Part 1 - Point source plotting#
To perform a neutronics simulation a neutron source must also be defined.
This python notebook allows users to make a simple OpenMC point source and plot its energy, position and initial directions.
from IPython.display import IFrame
IFrame(src="https://www.youtube.com/embed/j9dT1Viqcu4", width=560, height=340)
First import OpenMC and configure the nuclear data path
import openmc
from pathlib import Path
# Setting the cross section path to the correct location in the docker image.
# If you are running this outside the docker image you will have to change this path to your local cross section path.
openmc.config['cross_sections'] = Path.home() / 'nuclear_data' / 'cross_sections.xml'
# provides simple source plotting functions
# for more details here is a link to the package repository
# https://github.com/fusion-energy/openmc_source_plotter
from openmc_source_plotter import plot_source_energy, plot_source_position, plot_source_direction
This first code block creates an isotropic point source with 14 MeV monoenergetic neutrons.
# initialises a new source object
my_source = openmc.IndependentSource()
# sets the location of the source to x=0 y=0 z=0
my_source.space = openmc.stats.Point((0, 0, 0))
# sets the direction to isotropic
my_source.angle = openmc.stats.Isotropic()
# sets the energy distribution to 100% 14MeV neutrons
my_source.energy = openmc.stats.Discrete([14e6], [1])
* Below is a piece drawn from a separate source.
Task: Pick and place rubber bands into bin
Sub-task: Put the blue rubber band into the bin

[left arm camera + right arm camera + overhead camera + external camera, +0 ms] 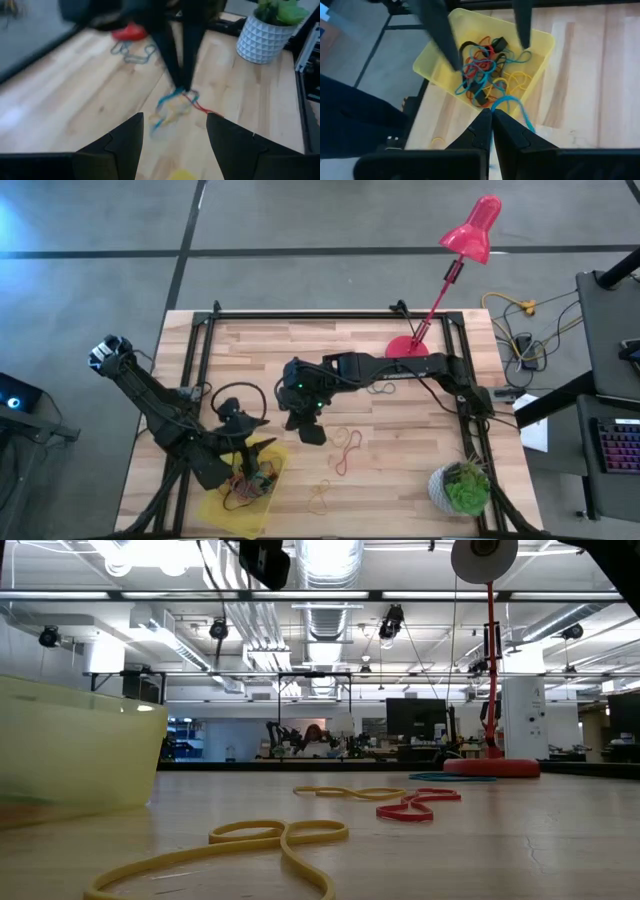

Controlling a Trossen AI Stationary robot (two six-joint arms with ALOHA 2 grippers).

this next code block runs openmc and creates a file containing information on the initial particles. The energy information is the extracted and plotted
plot_source_energy(my_source)
The next code block creates an isotropic point source with a fission energy distribution.
my_source_2 = openmc.IndependentSource()
my_source_2.space = openmc.stats.Point((0, 0, 0))
my_source_2.angle = openmc.stats.Isotropic()
# Documentation on the Watt distribution is here
# https://docs.openmc.org/en/stable/pythonapi/generated/openmc.data.WattEnergy.html
my_source_2.energy = openmc.stats.Watt(a=988000.0, b=2.249e-06)
plot_source_energy(my_source_2)
This code block creates an isotropic point source with a fusion energy distribution.
my_source_3 = openmc.IndependentSource()
my_source_3.space = openmc.stats.Point((0, 0, 0))
my_source_3.angle = openmc.stats.Isotropic()
# Documentation on the Muir distribution is here
# https://docs.openmc.org/en/stable/pythonapi/generated/openmc.stats.muir.html
my_source_3.energy = openmc.stats.muir(e0=14080000.0, m_rat=5.0, kt=20000.0)
plot_source_energy(my_source_3)
The following code block plots the birth location of the neutrons from a 14 MeV monoenergetic point source.
# Creates an isotropic point source with monoenergetic 14MeV neutrons
my_source_4 = openmc.IndependentSource()
my_source_4.space = openmc.stats.Point((0, 0, 0))
my_source_4.angle = openmc.stats.Isotropic()
my_source_4.energy = openmc.stats.Discrete([14e6], [1])
plot_source_position(my_source_4)
Finally, the following code block plots the birth direction of the neutrons from the same source.
# Creates an isotropic point source with monoenergetic 14MeV neutrons
my_source_5 = openmc.IndependentSource()
my_source_5.space = openmc.stats.Point((0, 0, 0))
my_source_5.angle = openmc.stats.Isotropic()
my_source_5.energy = openmc.stats.Discrete([14e6], [1])
plot_source_direction(my_source_5)
For convenience a plasma source package has been made that wraps openmc.IndependentSource and provides easy creation of point (and other) fusion sources. fusion-energy/openmc-plasma-source you could try plotting the energy this source
Learning Outcomes for Part 1:
OpenMC can be used to create neutron point sources with different energy distributions.